- _TASK PROMPT_
Pictures stay out of the copy, and everything else in the data below is repeated exactly.

- _DATASET EXTRACT_
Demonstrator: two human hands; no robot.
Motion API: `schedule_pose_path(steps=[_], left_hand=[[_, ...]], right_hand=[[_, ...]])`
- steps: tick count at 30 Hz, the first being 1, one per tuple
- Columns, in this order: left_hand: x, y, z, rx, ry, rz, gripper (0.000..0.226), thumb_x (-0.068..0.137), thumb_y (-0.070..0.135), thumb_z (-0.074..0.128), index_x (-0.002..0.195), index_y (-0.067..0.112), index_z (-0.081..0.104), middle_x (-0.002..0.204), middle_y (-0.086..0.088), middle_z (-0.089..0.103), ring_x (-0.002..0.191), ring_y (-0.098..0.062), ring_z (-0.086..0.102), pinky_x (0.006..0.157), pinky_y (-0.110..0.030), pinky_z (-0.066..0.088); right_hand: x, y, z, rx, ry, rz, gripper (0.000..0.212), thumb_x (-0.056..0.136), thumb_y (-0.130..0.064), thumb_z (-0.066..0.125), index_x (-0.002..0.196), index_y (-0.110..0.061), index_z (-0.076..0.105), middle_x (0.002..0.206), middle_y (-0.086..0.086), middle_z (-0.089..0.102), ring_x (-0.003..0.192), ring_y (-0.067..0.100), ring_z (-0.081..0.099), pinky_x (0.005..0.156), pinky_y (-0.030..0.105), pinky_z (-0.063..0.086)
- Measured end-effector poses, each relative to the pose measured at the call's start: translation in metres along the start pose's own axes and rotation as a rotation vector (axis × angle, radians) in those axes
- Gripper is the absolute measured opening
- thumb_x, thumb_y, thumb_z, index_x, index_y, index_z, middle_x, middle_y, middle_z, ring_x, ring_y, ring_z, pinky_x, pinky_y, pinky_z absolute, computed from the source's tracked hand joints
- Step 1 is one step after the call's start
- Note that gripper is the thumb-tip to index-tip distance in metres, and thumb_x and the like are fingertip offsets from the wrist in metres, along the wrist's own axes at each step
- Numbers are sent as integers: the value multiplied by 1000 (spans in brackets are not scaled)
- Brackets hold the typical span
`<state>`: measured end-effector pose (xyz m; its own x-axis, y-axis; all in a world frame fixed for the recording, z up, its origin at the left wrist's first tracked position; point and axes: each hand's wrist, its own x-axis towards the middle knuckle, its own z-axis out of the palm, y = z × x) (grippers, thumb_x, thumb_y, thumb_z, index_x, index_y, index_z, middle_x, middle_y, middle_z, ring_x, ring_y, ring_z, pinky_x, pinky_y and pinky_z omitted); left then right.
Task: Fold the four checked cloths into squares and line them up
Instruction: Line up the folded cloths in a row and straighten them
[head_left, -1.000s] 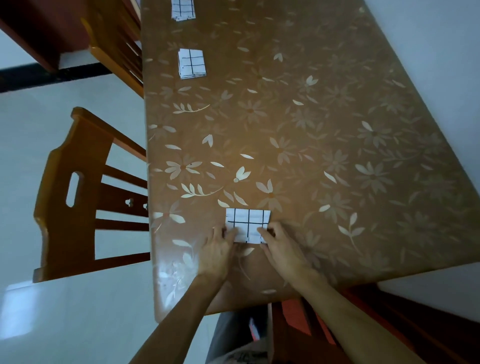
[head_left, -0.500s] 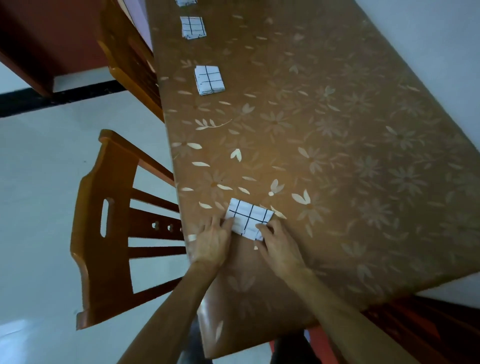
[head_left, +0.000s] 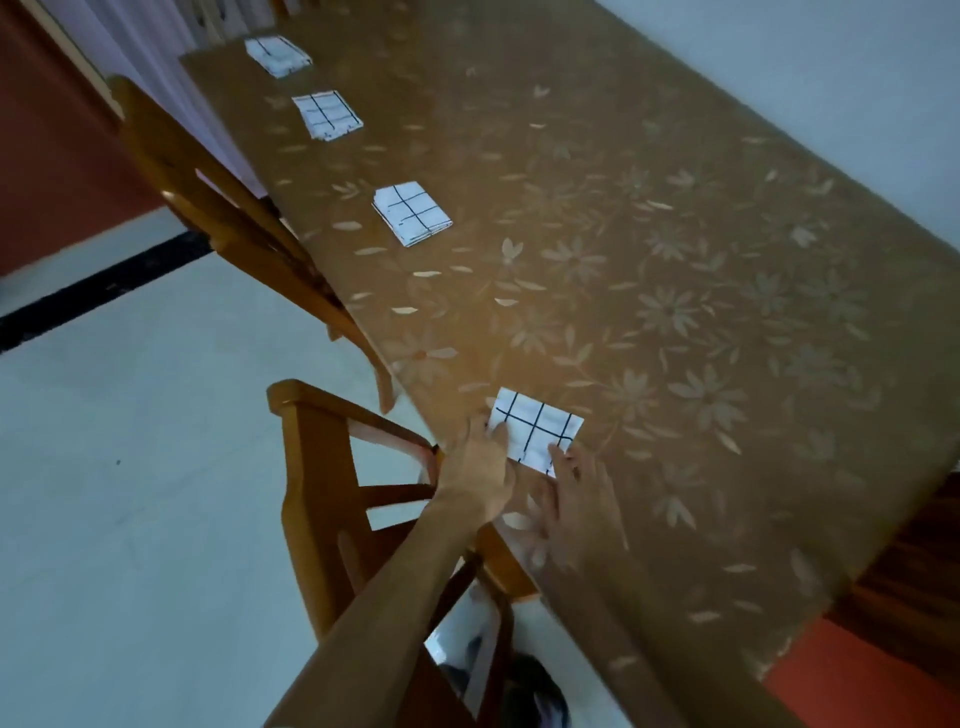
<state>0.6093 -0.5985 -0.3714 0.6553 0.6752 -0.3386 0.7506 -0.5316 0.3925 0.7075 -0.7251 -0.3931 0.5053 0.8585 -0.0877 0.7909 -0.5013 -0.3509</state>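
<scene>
A folded white cloth with black checks (head_left: 537, 428) lies near the table's left edge, close to me. My left hand (head_left: 480, 475) presses its fingertips on the cloth's near left corner. My right hand (head_left: 579, 499) lies flat with fingertips on the cloth's near right edge. Three more folded checked cloths sit in a row along the same edge: one in the middle (head_left: 411, 212), one farther (head_left: 327, 115), and the farthest (head_left: 278, 54) near the table's far corner.
The brown table with a flower pattern (head_left: 675, 260) runs away from me to the upper left. Two wooden chairs stand at its left side, one near (head_left: 332, 499) and one farther (head_left: 208, 192). Pale floor lies to the left.
The view has swung so the table runs diagonally and all the folded cloths show. Both hands and the near cloth have shifted toward the table's left edge.
</scene>
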Motion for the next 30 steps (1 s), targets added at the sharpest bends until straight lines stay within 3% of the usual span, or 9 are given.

- _REPLY TO THE EXERCISE_
Demonstrator: two human hands; no robot.
Motion API: `schedule_pose_path(steps=[_], left_hand=[[_, ...]], right_hand=[[_, ...]])`
- steps: tick count at 30 Hz, the first being 1, one per tuple
- Columns, in this order: left_hand: x, y, z, rx, ry, rz, gripper (0.000..0.226), thumb_x (-0.068..0.137), thumb_y (-0.070..0.135), thumb_z (-0.074..0.128), index_x (-0.002..0.195), index_y (-0.067..0.112), index_z (-0.081..0.104), middle_x (-0.002..0.204), middle_y (-0.086..0.088), middle_z (-0.089..0.103), ring_x (-0.002..0.191), ring_y (-0.098..0.062), ring_z (-0.086..0.102), pinky_x (0.006..0.157), pinky_y (-0.110..0.030), pinky_z (-0.066..0.088); right_hand: x, y, z, rx, ry, rz, gripper (0.000..0.212), thumb_x (-0.056..0.136), thumb_y (-0.130..0.064), thumb_z (-0.066..0.125), index_x (-0.002..0.196), index_y (-0.110..0.061), index_z (-0.076..0.105), middle_x (0.002..0.206), middle_y (-0.086..0.086), middle_z (-0.089..0.102), ring_x (-0.003..0.192), ring_y (-0.067..0.100), ring_z (-0.081..0.099), pinky_x (0.005..0.156), pinky_y (-0.030..0.105), pinky_z (-0.063..0.086)
- Measured end-effector poses, each relative to the pose measured at the call's start: translation in metres along the start pose's own axes and rotation as a rotation vector (axis × angle, radians) in those axes
- Gripper is the absolute measured opening
- thumb_x, thumb_y, thumb_z, index_x, index_y, index_z, middle_x, middle_y, middle_z, ring_x, ring_y, ring_z, pinky_x, pinky_y, pinky_z absolute, computed from the source's tracked hand joints
- Step 1 is one step after the call's start
- Note that gripper is the thumb-tip to index-tip distance in metres, and thumb_x and the like are fingertip offsets from the wrist in metres, along the wrist's own axes at each step
- Numbers are sent as integers: the value multiplied by 1000 (spans in brackets are not scaled)
- Brackets hold the typical span
`<state>`: measured end-effector pose (xyz m; its own x-axis, y-axis; all in a world frame fixed for the recording, z up, its origin at the left wrist's first tracked position; point and axes: each hand's wrist, its own x-axis towards the middle knuckle, its own z-axis out of the palm, y = z × x) (grippers, thumb_x, thumb_y, thumb_z, index_x, index_y, index_z, middle_x, middle_y, middle_z, ring_x, ring_y, ring_z, pinky_x, pinky_y and pinky_z omitted); left then right.
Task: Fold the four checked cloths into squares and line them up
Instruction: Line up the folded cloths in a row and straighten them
[head_left, -1.000s] 
[head_left, -0.500s] 
[head_left, +0.000s] 
<state>0.6093 -0.5985 -0.3714 0.6553 0.6752 -0.3386 0.7506 -0.5316 0.3925 0.7075 -0.7251 -0.3931 0.5053 0.8585 -0.0877 0.7909 -0.5013 -0.3509</state>
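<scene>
A folded white cloth with black checks (head_left: 537, 428) lies near the table's left edge, close to me. My left hand (head_left: 480, 475) presses its fingertips on the cloth's near left corner. My right hand (head_left: 579, 499) lies flat with fingertips on the cloth's near right edge. Three more folded checked cloths sit in a row along the same edge: one in the middle (head_left: 411, 212), one farther (head_left: 327, 115), and the farthest (head_left: 278, 54) near the table's far corner.
The brown table with a flower pattern (head_left: 675, 260) runs away from me to the upper left. Two wooden chairs stand at its left side, one near (head_left: 332, 499) and one farther (head_left: 208, 192). Pale floor lies to the left.
The view has swung so the table runs diagonally and all the folded cloths show. Both hands and the near cloth have shifted toward the table's left edge.
</scene>
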Motion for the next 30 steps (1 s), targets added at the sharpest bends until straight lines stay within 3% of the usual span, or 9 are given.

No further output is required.